**WHAT THE TASK REQUIRES**
When a line below contains the string "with", show that line.

**SUPPLIED DATA**
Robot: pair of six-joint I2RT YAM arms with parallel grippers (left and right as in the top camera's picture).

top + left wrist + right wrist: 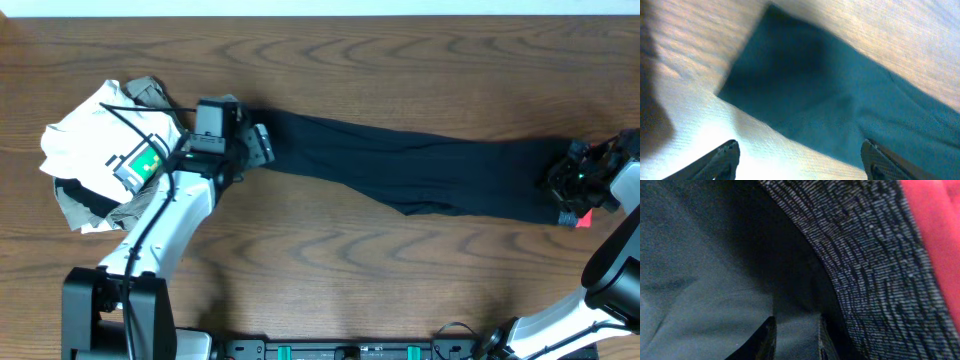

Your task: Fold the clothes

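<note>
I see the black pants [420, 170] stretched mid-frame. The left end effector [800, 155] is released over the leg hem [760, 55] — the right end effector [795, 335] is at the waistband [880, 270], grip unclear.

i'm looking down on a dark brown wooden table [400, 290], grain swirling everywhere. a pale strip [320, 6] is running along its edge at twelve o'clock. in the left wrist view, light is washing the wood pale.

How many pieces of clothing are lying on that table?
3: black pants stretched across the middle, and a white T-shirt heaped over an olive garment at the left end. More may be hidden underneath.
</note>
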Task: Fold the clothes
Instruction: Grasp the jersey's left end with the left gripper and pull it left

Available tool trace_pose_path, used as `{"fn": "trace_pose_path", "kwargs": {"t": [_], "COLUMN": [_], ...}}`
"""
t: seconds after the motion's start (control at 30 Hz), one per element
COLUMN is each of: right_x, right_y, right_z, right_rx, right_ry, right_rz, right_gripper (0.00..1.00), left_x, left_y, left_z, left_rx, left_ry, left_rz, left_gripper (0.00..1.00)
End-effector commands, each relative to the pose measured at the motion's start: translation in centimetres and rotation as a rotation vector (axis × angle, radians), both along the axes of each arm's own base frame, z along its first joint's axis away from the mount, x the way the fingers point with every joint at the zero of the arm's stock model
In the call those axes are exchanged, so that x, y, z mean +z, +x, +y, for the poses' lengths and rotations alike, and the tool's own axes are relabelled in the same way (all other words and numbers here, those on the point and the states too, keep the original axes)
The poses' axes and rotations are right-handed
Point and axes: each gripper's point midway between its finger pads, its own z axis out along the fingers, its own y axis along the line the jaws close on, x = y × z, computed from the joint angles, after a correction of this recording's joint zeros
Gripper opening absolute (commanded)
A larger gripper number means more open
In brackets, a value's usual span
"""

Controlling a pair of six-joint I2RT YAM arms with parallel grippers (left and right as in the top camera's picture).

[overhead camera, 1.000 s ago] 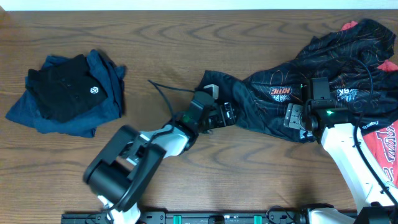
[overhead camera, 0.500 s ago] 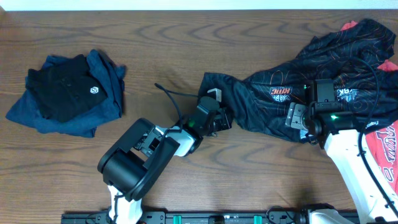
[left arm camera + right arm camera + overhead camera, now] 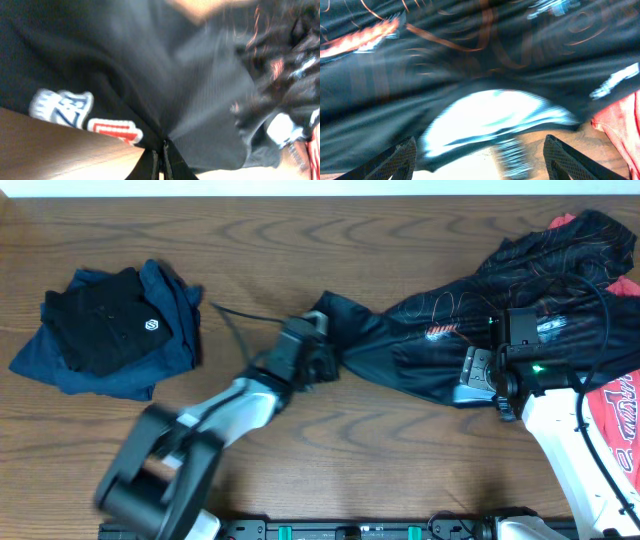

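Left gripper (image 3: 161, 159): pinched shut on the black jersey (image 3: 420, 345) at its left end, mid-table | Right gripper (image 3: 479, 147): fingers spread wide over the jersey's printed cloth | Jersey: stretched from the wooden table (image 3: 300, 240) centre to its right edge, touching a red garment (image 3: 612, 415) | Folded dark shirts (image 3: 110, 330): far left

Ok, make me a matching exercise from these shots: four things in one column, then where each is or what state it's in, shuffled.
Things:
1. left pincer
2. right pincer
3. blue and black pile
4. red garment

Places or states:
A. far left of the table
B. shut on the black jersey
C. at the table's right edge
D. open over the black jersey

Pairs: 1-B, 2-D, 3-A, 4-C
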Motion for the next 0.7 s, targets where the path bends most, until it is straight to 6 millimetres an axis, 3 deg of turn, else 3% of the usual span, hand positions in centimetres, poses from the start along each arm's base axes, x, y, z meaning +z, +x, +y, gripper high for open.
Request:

**WRITTEN SOLUTION**
Robot: pair of six-joint I2RT YAM arms with parallel grippers (left and right as in the top camera's picture).
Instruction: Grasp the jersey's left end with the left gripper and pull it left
End-effector commands, each relative to the pose measured at the motion's start: translation in centimetres and rotation as a rotation vector (axis × angle, radians), both along the axes of each arm's own base frame, z along its first joint's axis away from the mount, x the way the fingers point with every joint at the zero of the arm's stock model
Controlling a pair of six-joint I2RT YAM arms with parallel grippers (left and right as in the top camera's picture).

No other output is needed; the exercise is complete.